Larger Geostrategic Considerations
Putin's top priority is restoring Russia as a great power that stands as a counterweight and equal to the West -- one that plays a critical role in all major international decisions. Seen through this prism, a pro-Western Iran would be the worst possible outcome for Moscow. As the late Russian Middle East expert Georgy Mirsky wrote in April 2015, "Several years ago, I heard from the lips of one [Ministry of Internal Affairs] employee such reasoning: 'For us, a pro-American Iran is worse than a nuclear Iran.'"
The Iran deal fits within this calculus. First, it strengthens Iran, which helps preserve a balance of power in the Middle East while enabling the region's various conflicts to continue -- conflicts from which Moscow benefits. The deal also removes the stain of UN Security Council condemnation, allowing Putin to cooperate much more overtly with Tehran on Syria while at the same time giving him flexibility to present himself as an alternative to Iran in the region.
Such thinking necessitates a Russian alliance with Iran no matter the many differences between the two countries and the complicated history they share. Since Moscow launched its Syria intervention last November, Stephen Blank of the American Foreign Policy Council has repeatedly noted how Putin is working to create a Shiite alliance in the Middle East that would force the West to treat Russia as a power to be reckoned with there. Although Putin reaches out to every Middle Eastern state, his support for the Assad regime in Syria and other regional actions indicate an increasingly pro-Shiite policy tilt, even though the majority of Russia's own sizable Muslim population is Sunni.
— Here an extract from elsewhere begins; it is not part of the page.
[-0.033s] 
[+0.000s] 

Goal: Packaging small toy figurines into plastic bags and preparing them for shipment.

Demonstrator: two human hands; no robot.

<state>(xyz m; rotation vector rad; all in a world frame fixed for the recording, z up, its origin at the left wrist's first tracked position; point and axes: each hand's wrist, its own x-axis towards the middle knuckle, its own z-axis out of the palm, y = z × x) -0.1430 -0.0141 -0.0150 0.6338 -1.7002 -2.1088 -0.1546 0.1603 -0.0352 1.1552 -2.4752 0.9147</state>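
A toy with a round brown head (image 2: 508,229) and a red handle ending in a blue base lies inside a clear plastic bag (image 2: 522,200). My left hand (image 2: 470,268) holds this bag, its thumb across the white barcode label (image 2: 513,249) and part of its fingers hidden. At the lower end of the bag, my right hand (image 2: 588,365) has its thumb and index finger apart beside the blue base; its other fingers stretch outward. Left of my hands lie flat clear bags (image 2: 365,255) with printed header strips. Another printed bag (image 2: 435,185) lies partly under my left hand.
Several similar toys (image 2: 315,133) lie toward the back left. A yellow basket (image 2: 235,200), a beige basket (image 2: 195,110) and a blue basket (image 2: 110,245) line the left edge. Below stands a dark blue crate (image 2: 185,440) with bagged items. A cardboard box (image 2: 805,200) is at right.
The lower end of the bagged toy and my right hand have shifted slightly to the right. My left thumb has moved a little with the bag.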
In line with this tilt, Putin called for Iran's admission into the Shanghai Cooperation Organization last month. And in previous years, Tehran reportedly indicated an interest in joining the Russia-led Eurasian Union, which Putin envisions as a counterbalance to the European Union. While such efforts are perhaps only talk at this point, they suggest a desire to make Russia's ties with Iran stronger than with any Arab state. Furthermore, Middle East experts and officials in Moscow claim to see Iran as a potentially "secular" force to counter Sunni Islamist extremism.
Conclusion
Reflecting on the year since the signing of the JCPOA, it is clear that the agreement allowed Russia and Iran to expand their ties on a number of fronts. Russian arms transfer in particular raise serious concerns about international security and Western interests in the Middle East. Although the two countries are historical competitors, for the moment an alliance with Iran fits well within Putin's larger objectives of dividing the West and opposing its regional policies -- all milestones on his road to true "great power" status. This remains Putin's number-one goal, and he believes an alliance with Iran will help him accomplish it.
Anna Borshchevskaya is the Ira Weiner Fellow at The Washington Institute.